### PROBLEM STATEMENT
Write out every entry in full. Leave nothing out.

(Entries taken from a collection)
=======
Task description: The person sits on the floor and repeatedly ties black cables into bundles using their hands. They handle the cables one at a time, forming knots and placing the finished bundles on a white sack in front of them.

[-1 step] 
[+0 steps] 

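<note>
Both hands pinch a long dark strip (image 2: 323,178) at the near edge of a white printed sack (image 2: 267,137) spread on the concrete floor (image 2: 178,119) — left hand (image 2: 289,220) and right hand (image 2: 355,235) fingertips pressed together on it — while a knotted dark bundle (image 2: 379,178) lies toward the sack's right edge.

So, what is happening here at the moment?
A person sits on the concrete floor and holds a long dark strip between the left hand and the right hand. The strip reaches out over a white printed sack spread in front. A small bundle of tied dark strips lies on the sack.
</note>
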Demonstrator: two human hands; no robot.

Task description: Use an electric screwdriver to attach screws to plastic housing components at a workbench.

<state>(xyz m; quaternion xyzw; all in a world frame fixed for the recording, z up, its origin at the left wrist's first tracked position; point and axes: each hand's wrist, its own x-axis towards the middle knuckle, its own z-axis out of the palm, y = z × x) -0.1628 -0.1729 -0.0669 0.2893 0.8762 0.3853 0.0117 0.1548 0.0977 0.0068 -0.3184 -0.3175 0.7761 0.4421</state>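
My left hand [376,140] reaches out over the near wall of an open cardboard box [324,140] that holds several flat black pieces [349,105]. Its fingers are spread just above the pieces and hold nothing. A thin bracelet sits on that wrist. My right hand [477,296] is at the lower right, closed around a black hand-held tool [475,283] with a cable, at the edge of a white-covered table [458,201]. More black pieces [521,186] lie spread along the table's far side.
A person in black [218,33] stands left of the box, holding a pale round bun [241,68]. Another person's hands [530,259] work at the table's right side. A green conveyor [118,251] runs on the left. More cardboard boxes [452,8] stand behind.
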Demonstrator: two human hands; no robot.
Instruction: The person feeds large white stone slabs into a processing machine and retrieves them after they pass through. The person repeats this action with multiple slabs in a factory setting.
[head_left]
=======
### ANSWER BELOW
Task description: The person sits on the floor and repeatedly ties black cables into bundles using their hands. They handle the cables one at a time, forming knots and placing the finished bundles on a white sack in front of them.

[-1 step] 
[+0 steps] 

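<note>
Both hands pinch a long dark strip (image 2: 323,178) at the near edge of a white printed sack (image 2: 267,137) spread on the concrete floor (image 2: 178,119) — left hand (image 2: 289,220) and right hand (image 2: 355,235) fingertips pressed together on it — while a knotted dark bundle (image 2: 379,178) lies toward the sack's right edge.

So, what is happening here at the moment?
A person sits on the concrete floor and holds a long dark strip between the left hand and the right hand. The strip reaches out over a white printed sack spread in front. A small bundle of tied dark strips lies on the sack.
</note>
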Demonstrator: two human hands; no robot.

Task description: Use an electric screwdriver to attach screws to plastic housing components at a workbench.

<state>(xyz m; quaternion xyzw; all in a world frame fixed for the recording, z up, its origin at the left wrist's first tracked position; point and axes: each hand's wrist, its own x-axis towards the middle knuckle, its own z-axis out of the palm, y = z × x) -0.1628 -0.1729 -0.0669 0.2893 0.8762 0.3853 0.0117 0.1548 0.0977 0.0068 -0.3184 -0.3175 0.7761 0.4421</state>
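My left hand [376,140] reaches out over the near wall of an open cardboard box [324,140] that holds several flat black pieces [349,105]. Its fingers are spread just above the pieces and hold nothing. A thin bracelet sits on that wrist. My right hand [477,296] is at the lower right, closed around a black hand-held tool [475,283] with a cable, at the edge of a white-covered table [458,201]. More black pieces [521,186] lie spread along the table's far side.
A person in black [218,33] stands left of the box, holding a pale round bun [241,68]. Another person's hands [530,259] work at the table's right side. A green conveyor [118,251] runs on the left. More cardboard boxes [452,8] stand behind.
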Demonstrator: two human hands; no robot.
Instruction: The person feeds large white stone slabs into a processing machine and retrieves them after they pass through. The person repeats this action with multiple slabs in a factory setting.
[head_left]

As written, the answer is complete.